§ Action item:
Read the lines below, and copy any that contain the string "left".

§ Data extract:

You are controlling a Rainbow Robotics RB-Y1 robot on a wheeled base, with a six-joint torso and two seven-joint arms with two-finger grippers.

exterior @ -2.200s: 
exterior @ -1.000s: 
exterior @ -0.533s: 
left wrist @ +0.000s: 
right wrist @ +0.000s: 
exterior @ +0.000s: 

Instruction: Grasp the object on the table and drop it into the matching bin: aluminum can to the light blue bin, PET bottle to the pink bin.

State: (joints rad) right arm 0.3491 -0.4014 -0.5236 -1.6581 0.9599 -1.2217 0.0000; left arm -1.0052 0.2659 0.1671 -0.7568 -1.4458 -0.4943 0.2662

§ Output of the exercise:
left wrist @ +0.000s: 
State: (joints rad) right arm 0.3491 -0.4014 -0.5236 -1.6581 0.9599 -1.2217 0.0000; left arm -1.0052 0.2659 0.1671 -0.7568 -1.4458 -0.4943 0.2662

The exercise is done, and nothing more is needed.